Each record that follows should be repeated exactly, with no pictures carried over.

Exercise material:
◆ ◆ ◆

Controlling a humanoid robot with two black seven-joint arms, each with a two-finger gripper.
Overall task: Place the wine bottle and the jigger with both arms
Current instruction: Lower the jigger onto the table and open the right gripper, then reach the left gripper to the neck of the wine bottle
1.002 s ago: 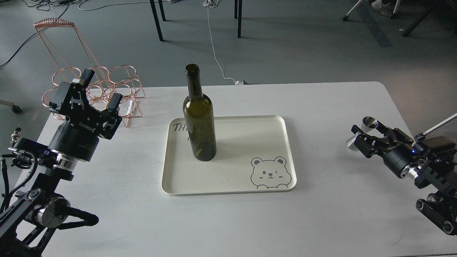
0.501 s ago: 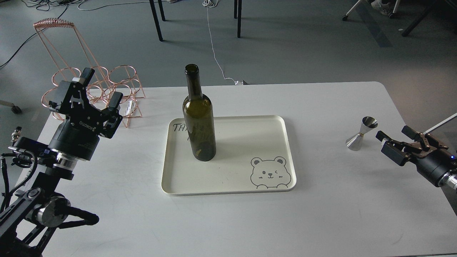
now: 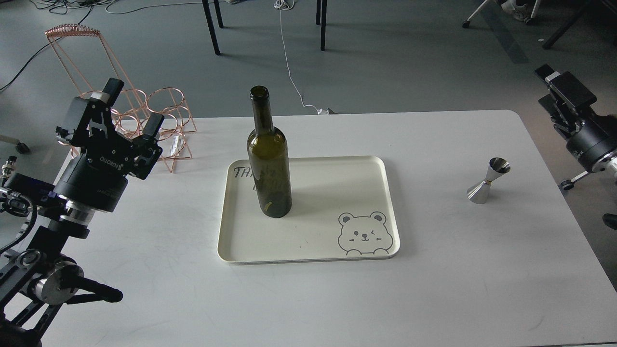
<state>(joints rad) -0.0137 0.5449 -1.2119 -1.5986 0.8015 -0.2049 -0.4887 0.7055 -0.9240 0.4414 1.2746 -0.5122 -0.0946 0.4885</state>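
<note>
The wine bottle (image 3: 269, 159) stands upright, neck up, at three o'clock of the empty, spread-fingered left gripper (image 3: 129, 113); the upright jigger (image 3: 488, 180) sits at seven o'clock of the right gripper (image 3: 561, 89), whose opening I cannot tell.

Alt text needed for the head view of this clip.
An upright wine bottle stands on a cream tray at the centre of a white table, and a jigger stands on the table to the right. The left pincer, open, is near a copper wire rack; the right pincer is raised off the table's right edge.
</note>
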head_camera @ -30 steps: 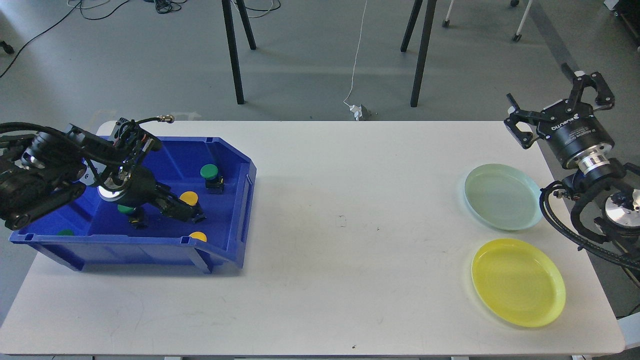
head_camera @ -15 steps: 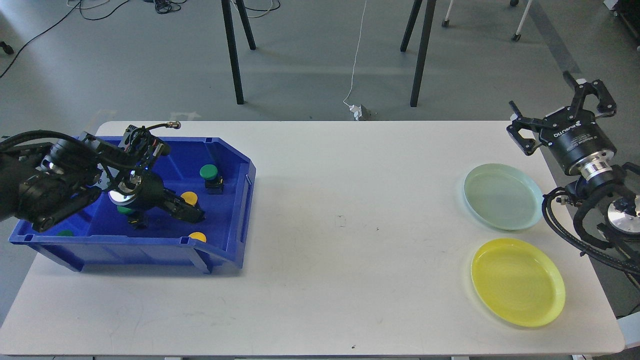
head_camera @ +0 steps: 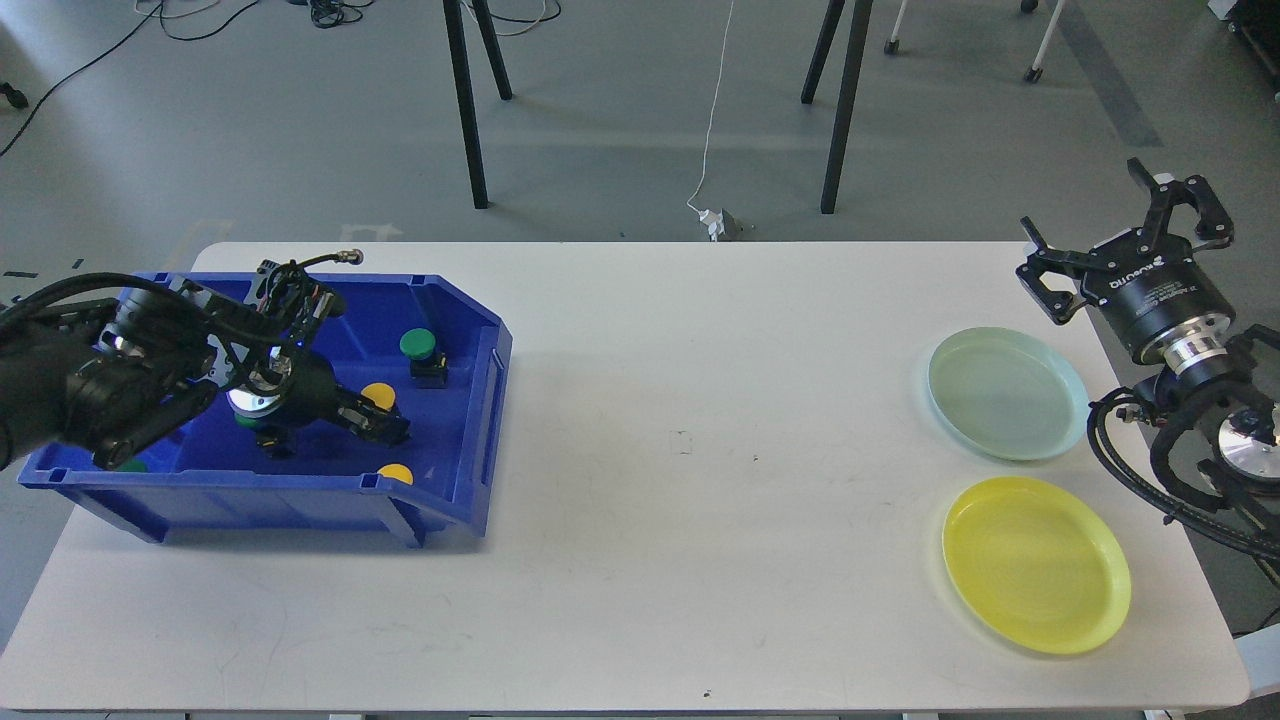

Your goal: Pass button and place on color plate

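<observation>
Glossy blue plastic bin (head_camera: 470, 400) on the matte white table (head_camera: 650, 560), holding round-capped buttons on black bases: a green button (head_camera: 419, 346), a yellow button (head_camera: 377, 396) at the left gripper (head_camera: 385, 428), whose grip cannot be told. Right gripper (head_camera: 1125, 250) spread wide, held beyond two smooth round plates, pale green plate (head_camera: 1005, 393) and yellow plate (head_camera: 1036, 563), both bare.

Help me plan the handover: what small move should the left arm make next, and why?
Probably lift the left gripper straight up out of the blue bin. Its jaws sit at the yellow button, seemingly closed on it, and the yellow plate lies far across the table beside the open right gripper.
</observation>
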`<state>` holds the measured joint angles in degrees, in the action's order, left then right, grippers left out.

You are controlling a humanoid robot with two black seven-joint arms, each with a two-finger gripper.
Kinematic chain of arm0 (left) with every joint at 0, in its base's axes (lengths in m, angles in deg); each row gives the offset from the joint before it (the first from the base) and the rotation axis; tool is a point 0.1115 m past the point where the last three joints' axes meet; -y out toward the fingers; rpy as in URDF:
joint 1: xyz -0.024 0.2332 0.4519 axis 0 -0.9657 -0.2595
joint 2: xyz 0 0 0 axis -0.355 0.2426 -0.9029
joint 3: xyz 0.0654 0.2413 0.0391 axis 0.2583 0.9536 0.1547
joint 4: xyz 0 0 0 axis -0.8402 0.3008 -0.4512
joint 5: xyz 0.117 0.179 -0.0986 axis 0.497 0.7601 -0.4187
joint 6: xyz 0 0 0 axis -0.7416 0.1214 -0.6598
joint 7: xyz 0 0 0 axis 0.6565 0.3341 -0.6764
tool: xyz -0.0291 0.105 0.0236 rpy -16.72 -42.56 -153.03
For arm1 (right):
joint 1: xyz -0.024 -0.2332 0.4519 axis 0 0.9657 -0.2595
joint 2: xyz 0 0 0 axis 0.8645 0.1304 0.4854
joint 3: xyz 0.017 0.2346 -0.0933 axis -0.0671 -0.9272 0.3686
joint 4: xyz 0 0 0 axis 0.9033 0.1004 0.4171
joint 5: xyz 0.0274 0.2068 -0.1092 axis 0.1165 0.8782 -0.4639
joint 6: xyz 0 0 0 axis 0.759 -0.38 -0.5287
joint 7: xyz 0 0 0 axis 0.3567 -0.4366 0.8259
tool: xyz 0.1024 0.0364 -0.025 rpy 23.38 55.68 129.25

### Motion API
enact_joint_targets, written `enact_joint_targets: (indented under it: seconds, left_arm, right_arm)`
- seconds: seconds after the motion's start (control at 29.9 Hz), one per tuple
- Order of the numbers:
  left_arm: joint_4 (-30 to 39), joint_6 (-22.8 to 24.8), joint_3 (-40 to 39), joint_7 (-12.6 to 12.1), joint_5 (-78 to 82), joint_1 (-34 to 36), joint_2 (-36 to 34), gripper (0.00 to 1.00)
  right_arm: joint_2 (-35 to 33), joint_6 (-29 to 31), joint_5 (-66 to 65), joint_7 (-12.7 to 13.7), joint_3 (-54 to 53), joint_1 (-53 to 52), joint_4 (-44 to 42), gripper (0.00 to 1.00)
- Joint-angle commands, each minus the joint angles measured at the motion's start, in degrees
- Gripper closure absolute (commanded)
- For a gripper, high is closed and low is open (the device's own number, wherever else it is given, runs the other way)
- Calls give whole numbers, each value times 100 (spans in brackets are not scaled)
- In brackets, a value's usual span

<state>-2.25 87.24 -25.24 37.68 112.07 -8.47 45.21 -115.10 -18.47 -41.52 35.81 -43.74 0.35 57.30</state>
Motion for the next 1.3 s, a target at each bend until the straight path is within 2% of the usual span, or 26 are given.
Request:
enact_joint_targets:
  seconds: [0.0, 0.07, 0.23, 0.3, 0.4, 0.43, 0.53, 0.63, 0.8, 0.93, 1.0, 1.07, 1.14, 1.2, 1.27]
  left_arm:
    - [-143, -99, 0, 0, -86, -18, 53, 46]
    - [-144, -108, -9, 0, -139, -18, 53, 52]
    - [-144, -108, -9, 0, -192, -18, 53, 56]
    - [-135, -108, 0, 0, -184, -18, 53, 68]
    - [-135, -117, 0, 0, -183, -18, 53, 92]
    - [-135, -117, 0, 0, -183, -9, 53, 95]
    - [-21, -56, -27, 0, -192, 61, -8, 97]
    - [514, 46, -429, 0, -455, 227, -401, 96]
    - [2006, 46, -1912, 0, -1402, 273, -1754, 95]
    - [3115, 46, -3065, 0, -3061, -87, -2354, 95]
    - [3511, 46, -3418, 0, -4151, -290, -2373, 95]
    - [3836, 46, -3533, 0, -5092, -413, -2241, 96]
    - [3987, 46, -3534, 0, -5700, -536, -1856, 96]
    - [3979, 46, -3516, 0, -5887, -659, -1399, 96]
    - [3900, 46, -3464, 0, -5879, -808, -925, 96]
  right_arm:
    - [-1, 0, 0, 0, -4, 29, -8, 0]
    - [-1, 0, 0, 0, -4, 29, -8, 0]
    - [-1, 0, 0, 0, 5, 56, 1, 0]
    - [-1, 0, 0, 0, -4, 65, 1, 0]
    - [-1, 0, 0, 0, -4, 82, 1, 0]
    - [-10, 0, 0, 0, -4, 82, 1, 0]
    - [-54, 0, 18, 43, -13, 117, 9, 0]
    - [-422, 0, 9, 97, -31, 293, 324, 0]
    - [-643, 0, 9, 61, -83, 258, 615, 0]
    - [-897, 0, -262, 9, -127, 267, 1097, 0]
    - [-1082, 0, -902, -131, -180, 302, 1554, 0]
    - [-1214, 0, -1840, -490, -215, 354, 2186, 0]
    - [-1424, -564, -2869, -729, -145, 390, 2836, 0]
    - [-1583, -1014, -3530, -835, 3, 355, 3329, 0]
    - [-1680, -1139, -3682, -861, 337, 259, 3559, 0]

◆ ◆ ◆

Answer space:
Controlling a humanoid robot with two black seven-joint arms, each with a two-finger gripper.
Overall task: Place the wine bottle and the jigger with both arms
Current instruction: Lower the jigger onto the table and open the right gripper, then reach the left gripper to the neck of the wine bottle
1.002 s ago: 
0.501 s ago: 
now: 
<state>(joints rad) -0.0137 0.5449 -1.2119 -1.5986 0.8015 -0.2049 -0.4887 0.7055 -0.9240 0.4414 1.2746 -0.5122 -0.0946 0.4885</state>
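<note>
The wine bottle (image 3: 269, 159) stands upright, neck up, at three o'clock of the empty, spread-fingered left gripper (image 3: 129, 113); the upright jigger (image 3: 488, 180) sits at seven o'clock of the right gripper (image 3: 561, 89), whose opening I cannot tell.

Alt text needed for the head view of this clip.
An upright wine bottle stands on a cream tray at the centre of a white table, and a jigger stands on the table to the right. The left pincer, open, is near a copper wire rack; the right pincer is raised off the table's right edge.
</note>
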head_camera @ -30 steps: 
head_camera @ -15 steps: 
head_camera @ +0 steps: 

Your goal: Pass button and place on color plate

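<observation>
Glossy blue plastic bin (head_camera: 470, 400) on the matte white table (head_camera: 650, 560), holding round-capped buttons on black bases: a green button (head_camera: 419, 346), a yellow button (head_camera: 377, 396) at the left gripper (head_camera: 385, 428), whose grip cannot be told. Right gripper (head_camera: 1125, 250) spread wide, held beyond two smooth round plates, pale green plate (head_camera: 1005, 393) and yellow plate (head_camera: 1036, 563), both bare.

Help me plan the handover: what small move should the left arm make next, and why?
Probably lift the left gripper straight up out of the blue bin. Its jaws sit at the yellow button, seemingly closed on it, and the yellow plate lies far across the table beside the open right gripper.
</observation>
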`<state>` holds the measured joint angles in degrees, in the action's order, left then right, grippers left out.

You are controlling a humanoid robot with two black seven-joint arms, each with a two-finger gripper.
Kinematic chain of arm0 (left) with every joint at 0, in its base's axes (lengths in m, angles in deg); each row gives the offset from the joint before it (the first from the base) and the rotation axis; tool is a point 0.1115 m past the point where the last three joints' axes meet; -y out toward the fingers; rpy as in URDF:
joint 1: xyz -0.024 0.2332 0.4519 axis 0 -0.9657 -0.2595
joint 2: xyz 0 0 0 axis -0.355 0.2426 -0.9029
joint 3: xyz 0.0654 0.2413 0.0391 axis 0.2583 0.9536 0.1547
joint 4: xyz 0 0 0 axis -0.8402 0.3008 -0.4512
joint 5: xyz 0.117 0.179 -0.0986 axis 0.497 0.7601 -0.4187
joint 6: xyz 0 0 0 axis -0.7416 0.1214 -0.6598
joint 7: xyz 0 0 0 axis 0.6565 0.3341 -0.6764
tool: xyz -0.0291 0.105 0.0236 rpy -16.72 -42.56 -153.03
For arm1 (right):
joint 1: xyz -0.024 -0.2332 0.4519 axis 0 0.9657 -0.2595
joint 2: xyz 0 0 0 axis 0.8645 0.1304 0.4854
joint 3: xyz 0.017 0.2346 -0.0933 axis -0.0671 -0.9272 0.3686
joint 4: xyz 0 0 0 axis 0.9033 0.1004 0.4171
joint 5: xyz 0.0274 0.2068 -0.1092 axis 0.1165 0.8782 -0.4639
joint 6: xyz 0 0 0 axis 0.759 -0.38 -0.5287
joint 7: xyz 0 0 0 axis 0.3567 -0.4366 0.8259
tool: xyz 0.1024 0.0364 -0.025 rpy 23.38 55.68 129.25

### Motion API
enact_joint_targets, written `enact_joint_targets: (indented under it: seconds, left_arm, right_arm)`
- seconds: seconds after the motion's start (control at 29.9 Hz), one per tuple
- Order of the numbers:
  left_arm: joint_4 (-30 to 39), joint_6 (-22.8 to 24.8), joint_3 (-40 to 39), joint_7 (-12.6 to 12.1), joint_5 (-78 to 82), joint_1 (-34 to 36), joint_2 (-36 to 34), gripper (0.00 to 1.00)
  right_arm: joint_2 (-35 to 33), joint_6 (-29 to 31), joint_5 (-66 to 65), joint_7 (-12.7 to 13.7), joint_3 (-54 to 53), joint_1 (-53 to 52), joint_4 (-44 to 42), gripper (0.00 to 1.00)
- Joint-angle commands, each minus the joint angles measured at the motion's start, in degrees
- Gripper closure absolute (commanded)
- For a gripper, high is closed and low is open (the device's own number, wherever else it is given, runs the other way)
- Calls give whole numbers, each value times 100 (spans in brackets are not scaled)
- In brackets, a value's usual span

<state>-2.25 87.24 -25.24 37.68 112.07 -8.47 45.21 -115.10 -18.47 -41.52 35.81 -43.74 0.35 57.30</state>
Motion for the next 1.3 s, a target at each bend until the straight path is within 2% of the usual span, or 26 are given.
Request:
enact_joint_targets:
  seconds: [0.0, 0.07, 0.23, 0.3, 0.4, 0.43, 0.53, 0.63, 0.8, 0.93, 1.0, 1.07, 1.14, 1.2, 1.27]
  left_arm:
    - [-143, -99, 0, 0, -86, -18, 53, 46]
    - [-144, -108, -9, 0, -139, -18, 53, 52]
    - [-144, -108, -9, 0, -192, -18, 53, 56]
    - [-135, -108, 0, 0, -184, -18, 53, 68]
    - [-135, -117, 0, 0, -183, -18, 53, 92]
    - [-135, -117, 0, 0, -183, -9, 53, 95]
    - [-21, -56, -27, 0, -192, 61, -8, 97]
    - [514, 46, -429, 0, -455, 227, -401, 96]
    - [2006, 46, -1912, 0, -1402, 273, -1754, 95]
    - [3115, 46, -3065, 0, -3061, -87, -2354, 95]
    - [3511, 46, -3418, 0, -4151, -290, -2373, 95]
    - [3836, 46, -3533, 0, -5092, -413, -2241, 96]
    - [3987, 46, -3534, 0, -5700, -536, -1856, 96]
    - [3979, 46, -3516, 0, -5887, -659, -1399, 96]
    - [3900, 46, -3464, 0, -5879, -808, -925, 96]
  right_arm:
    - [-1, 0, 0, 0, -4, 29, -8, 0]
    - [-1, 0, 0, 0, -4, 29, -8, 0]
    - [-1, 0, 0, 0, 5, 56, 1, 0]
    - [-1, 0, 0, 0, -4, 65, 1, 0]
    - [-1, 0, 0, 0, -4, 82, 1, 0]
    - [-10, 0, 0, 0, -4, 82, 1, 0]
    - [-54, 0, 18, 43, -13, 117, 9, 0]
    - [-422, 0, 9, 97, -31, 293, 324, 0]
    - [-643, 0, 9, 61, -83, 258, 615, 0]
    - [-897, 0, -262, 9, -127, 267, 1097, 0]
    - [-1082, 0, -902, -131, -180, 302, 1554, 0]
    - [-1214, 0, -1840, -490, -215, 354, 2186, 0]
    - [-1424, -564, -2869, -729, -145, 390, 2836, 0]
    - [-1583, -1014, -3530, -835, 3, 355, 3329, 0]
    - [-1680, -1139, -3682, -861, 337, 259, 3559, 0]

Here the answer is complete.